À força de termos razões para desconfiar da predestinação, podemos acabar por confiar demais no livre-arbítrio. Confiamos regra geral naquilo que achamos que podemos fazer, e naquilo que podemos conseguir através das nossas acções e desejos; mas também na possibilidade de escolher aquilo que fazemos, e aquilo em que acreditar, talvez depois de comparadas várias alternativas. Esta confiança leva-nos porém muitas vezes a considerar que as nossas vidas são exclusivamente definidas e animadas por manifestações da nossa vontade; e que todas as acções humanas dependem dessa vontade. Achamos então que as vidas das outras pessoas devem também ser dedicadas a exercer a sua vontade.

Este quadro geral não pressupõe um tipo único de pessoa; e muito menos significa que toda a gente que confia no livre-arbítrio porque desconfia da predestinação seja igual. Exprime não obstante uma certa ideia daquilo que deve ser a vida. A parte principal dessa ideia é a de que a nossa vida consiste em lutas. Ao dar a terceiros conselhos sobre a vida futura recomendamos-lhes que se envolvam em lutas; e ao deplorar as arrelias que afligem os exercícios da nossa vontade manifestamos a certeza de que só podem ser ultrapassados através de mais lutas. Essas lutas parecem-nos urgentes, e são contínuas. A uma pessoa ocupada a viver desse modo, a quem chamaremos com propriedade activista, não ocorre imaginar outro modo de vida respeitável.

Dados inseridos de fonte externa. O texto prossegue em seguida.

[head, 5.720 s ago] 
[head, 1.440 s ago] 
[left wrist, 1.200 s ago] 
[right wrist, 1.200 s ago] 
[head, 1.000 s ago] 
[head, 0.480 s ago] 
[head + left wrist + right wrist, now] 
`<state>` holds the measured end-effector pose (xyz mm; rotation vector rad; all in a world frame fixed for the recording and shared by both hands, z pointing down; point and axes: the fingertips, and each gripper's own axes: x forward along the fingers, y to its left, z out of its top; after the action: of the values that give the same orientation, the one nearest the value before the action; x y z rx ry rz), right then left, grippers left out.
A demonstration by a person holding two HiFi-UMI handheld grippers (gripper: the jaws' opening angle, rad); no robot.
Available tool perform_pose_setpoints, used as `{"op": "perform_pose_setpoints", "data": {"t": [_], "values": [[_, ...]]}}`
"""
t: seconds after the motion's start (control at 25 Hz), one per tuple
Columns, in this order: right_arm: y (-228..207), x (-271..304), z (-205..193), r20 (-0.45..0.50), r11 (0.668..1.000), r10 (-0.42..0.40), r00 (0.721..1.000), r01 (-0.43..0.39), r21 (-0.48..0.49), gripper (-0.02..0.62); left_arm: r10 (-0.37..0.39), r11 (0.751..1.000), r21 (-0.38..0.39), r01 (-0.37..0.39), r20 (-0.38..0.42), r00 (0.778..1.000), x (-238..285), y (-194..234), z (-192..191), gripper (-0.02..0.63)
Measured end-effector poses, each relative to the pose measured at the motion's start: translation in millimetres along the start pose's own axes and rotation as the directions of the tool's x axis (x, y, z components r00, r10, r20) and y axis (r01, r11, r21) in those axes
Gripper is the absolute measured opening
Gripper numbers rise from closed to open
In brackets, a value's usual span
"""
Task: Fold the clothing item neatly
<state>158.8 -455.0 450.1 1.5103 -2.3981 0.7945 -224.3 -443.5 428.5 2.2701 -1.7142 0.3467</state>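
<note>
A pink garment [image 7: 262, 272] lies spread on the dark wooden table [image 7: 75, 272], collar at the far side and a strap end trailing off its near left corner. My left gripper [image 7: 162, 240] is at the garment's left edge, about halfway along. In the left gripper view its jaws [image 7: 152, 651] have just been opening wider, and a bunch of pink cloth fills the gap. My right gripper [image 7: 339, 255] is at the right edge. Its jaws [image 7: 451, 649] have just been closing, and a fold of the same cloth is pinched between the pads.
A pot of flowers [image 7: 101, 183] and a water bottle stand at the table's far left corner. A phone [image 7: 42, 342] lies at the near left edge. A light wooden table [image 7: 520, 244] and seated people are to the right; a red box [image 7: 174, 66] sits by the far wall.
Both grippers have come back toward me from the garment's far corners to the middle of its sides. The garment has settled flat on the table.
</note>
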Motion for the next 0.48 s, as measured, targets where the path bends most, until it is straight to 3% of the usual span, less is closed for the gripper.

O modo de vida do activista pode suscitar cansaço. Para quem o cultiva, o cansaço é satisfatório, como quando ao chegar a casa pela tardinha alguém se orgulha de ter passado todo o dia a lutar. Mas tem também efeitos menos satisfatórios: encoraja que se veja tudo o que acontece como uma série de obstáculos potenciais à eficácia da nossa vontade; a que se veja no mundo e nas outras pessoas um insulto àquilo que se quer fazer; e torna fatal que se discorde desse mundo, das outras pessoas, daquilo que nos mostram os sentidos, e mesmo das leis da física.

Tanta ofensa continuada e tanto desespero tornam o activismo uma ilustração perfeita da ideia de predestinação. O activista acredita no triunfo da vontade. A confiança imoderada nas consequências das suas acções e na idoneidade dos seus desejos leva-o porém a acreditar também em maldições e em obstáculos transcendentais, e a gerar explicações excêntricas para o facto de nem sempre conseguir fazer a vontade à sua vontade. Nessa medida não percebe que, podendo decerto fazer coisas e previamente ter tido o desejo de as fazer, é corriqueiro não conseguir fazer aquilo que desejamos; subestima a possibilidade de se vir a fazer coisas que por enquanto ninguém calcula que possam ser feitas; sente hostilidade por quem não quer fazer o que ele quer que se faça; mas sobretudo não aceita que seja possível viver sem ser a lutar de modo contínuo por coisas urgentes.